# Clear Sky Examples

## Overview of Functionality

The captest clear sky functionality is based entirely on wrapping and integrating the clear sky modeling capabilities of the [pvlib-python package](https://pvlib-python.readthedocs.io/en/latest/index.html).  The primary intent of this functionality is to provide the option to easily calculate and plot modeled clear sky data as part of the workflow of loading, visualizing, and validating data from pyranometers.

When setting clear_sky to True when calling the CapData load_data method, the csky function will be called when loading data and the modeled clear sky POA and GHI data will be added to the dataframe.  The plot method will detect these columns and plot them as dashed lines with the measured irradiance data.

Below is a basic example of this functionality using data from the NREL Solar Radiation Research Library.

Andreas, A.; Stoffel, T.; (1981). NREL Solar Radiation Research Laboratory (SRRL): Baseline
Measurement System (BMS); Golden, Colorado (Data); NREL Report No.
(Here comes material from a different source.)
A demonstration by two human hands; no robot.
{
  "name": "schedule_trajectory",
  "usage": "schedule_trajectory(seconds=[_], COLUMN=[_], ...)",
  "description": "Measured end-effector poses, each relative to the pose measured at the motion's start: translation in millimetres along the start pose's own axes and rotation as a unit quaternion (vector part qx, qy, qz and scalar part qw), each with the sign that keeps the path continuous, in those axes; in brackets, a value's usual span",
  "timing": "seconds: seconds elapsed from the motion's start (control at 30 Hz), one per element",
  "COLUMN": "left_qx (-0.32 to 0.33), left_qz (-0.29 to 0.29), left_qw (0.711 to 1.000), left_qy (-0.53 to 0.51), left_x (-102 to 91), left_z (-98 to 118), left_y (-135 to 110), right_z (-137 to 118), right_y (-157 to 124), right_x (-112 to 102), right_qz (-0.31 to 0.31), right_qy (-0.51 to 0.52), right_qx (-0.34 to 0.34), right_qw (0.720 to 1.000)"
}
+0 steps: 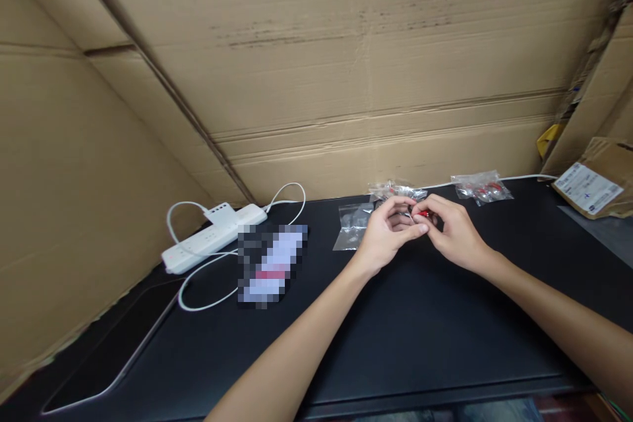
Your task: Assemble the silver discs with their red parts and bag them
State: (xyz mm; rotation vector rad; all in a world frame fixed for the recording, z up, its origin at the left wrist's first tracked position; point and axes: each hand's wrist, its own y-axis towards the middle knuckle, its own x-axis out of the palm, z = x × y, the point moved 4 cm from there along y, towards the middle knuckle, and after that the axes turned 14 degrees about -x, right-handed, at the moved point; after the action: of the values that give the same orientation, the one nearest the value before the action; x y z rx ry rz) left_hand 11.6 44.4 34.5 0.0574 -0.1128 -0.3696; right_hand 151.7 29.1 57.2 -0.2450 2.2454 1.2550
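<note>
Both hands meet over the far middle of the black table (425, 330). My left hand (388, 232) and my right hand (452, 229) are closed in pinches on one small red part (423, 213), held between the fingertips just above the table. A clear plastic bag (352, 224) lies flat right behind my left hand. Another small clear bag with red bits (395, 191) sits just beyond the fingers, partly hidden by them.
A white power strip (212, 236) with white cables (289, 201) lies at the left, beside a blurred flat object (271, 265). A clear bag of red parts (482, 187) sits at the back right. Cardboard walls (316, 66) enclose the table; a labelled cardboard box (593, 186) stands far right.
</note>
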Motion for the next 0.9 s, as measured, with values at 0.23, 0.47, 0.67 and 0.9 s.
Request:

DA-5500-56488.
http://dx.doi.org/10.5439/1052221 

In [None]:
import pandas as pd
# import pvlib 
# from pvlib.location import Location
# from pvlib.pvsystem import PVSystem
# from pvlib.tracking import SingleAxisTracker

from bokeh.io import output_notebook
import pytz

output_notebook()

import captest as pvc

In [None]:
meas_nrel = pvc.CapData()

In [None]:
loc = {'latitude': 39.742, 'longitude': -105.18, 'altitude': 1828.8, 'tz': 'Etc/GMT+7'}
sys = {'surface_tilt': 40, 'surface_azimuth': 180, 'albedo': 0.2}

In [None]:
meas_nrel.load_data(fname='nrel_data.csv', source='AlsoEnergy', clear_sky=True, loc=loc, sys=sys)

In [None]:
meas_nrel.plot(ncols=1, width=800, merge_grps=['irr'], 
               subset=['irr_comb'])

Viewing a few rows of the dataframe within the CapData object shows that the modeled clear sky POA and GHI irradiance have been added as columns when loading the data.

In [None]:
meas_nrel.df['3/10/2019 12:00':'3/10/2019 12:03']
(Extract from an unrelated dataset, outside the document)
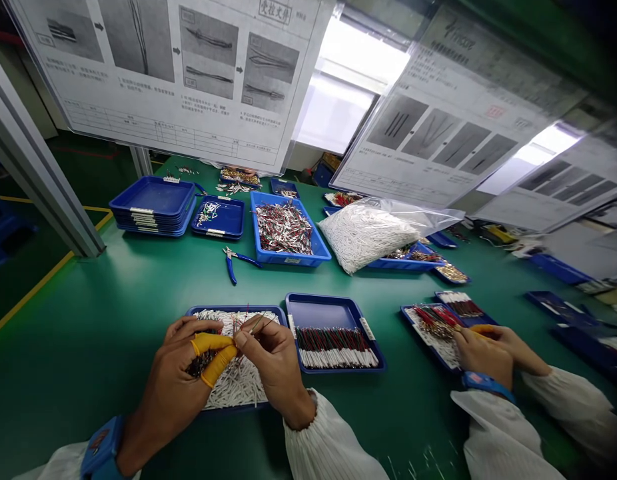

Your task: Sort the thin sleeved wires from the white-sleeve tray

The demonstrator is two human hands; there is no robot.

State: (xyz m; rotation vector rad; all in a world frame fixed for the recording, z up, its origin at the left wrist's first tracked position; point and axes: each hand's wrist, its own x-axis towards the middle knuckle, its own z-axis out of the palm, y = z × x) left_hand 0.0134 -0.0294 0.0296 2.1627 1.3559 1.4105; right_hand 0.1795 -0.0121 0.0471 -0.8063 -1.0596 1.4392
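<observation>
The left hand (pixel 176 363) and right hand (pixel 276 363) pinch thin wires (pixel 247 318) between narrowed fingertips, gripped parts hidden, above the near tray (pixel 238 407), itself partly covered. Just right lies a second tray (pixel 323 313); the far-left sheet (pixel 158 110) is cut off above.

Finger covers (pixel 212 343): we wear two, yellow and snug, on our left hand (pixel 171 373).
Strap (pixel 102 448): ours is blue and wide, behind those fingers at the wrist, with a dark, reddish patch.
Left sleeve (pixel 52 465): our white cloth, farther behind the fingers.
Right sleeve (pixel 328 440): ours is white, finely striped, gathered behind the fingers of our right hand (pixel 277 363).
</observation>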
## Explanation of csky Functions

The clear sky functionality is based around 4 top-level functions:
- pvlib_location
- pvlib_system
- get_tz_index
- csky

### Location and System wrappers: `pvlib_location` and `pvlib_system`

The first two, pvlib_location and pvlib_system, are simply wrappers that generate pvlib location and system objects from a dictionary.  The intent of providing these wrapper functions is to allow the captest user to be able to simply specify a dictionary for each without needing to interact with pvlib directly.  

The location dictionary defined in the example can be used with the `pvlib_location` function to create a pvlib location object.

In [None]:
loc

In [None]:
bms_location = pvc.pvlib_location(loc)

In [None]:
type(bms_location)

In [None]:
bms_location

Similarly, the `pvlib_system` function can be used to generate a pvlib system object.

Creating a pvlib ModelChain object requires providing a system object with module and inverter parameters defined.  The captest pvlib_system function provides arbitrary module and inverter parameters, so the captest user does not need to find and specify these.  The module and inverter parameters are not used when calculating the clear sky data.

In [None]:
sys

In [None]:
bms_system = pvc.pvlib_system(sys)

In [None]:
type(bms_system)

In [None]:
bms_system

In [None]:
bms_system.module_parameters.head()

In [None]:
bms_system.inverter_parameters.head()

### Get Timezone Index `get_tz_index`

The pvlib methods used to calculate clear sky irradiance require a time-zone aware datetime index as an argument.  The get_tz_index function returns a time-zone aware datetime index given a datetime index or a dataframe.  If the passed argument is already timezone aware the index will be used as is otherwise the timezone will be set using the timezone in the location dictionary.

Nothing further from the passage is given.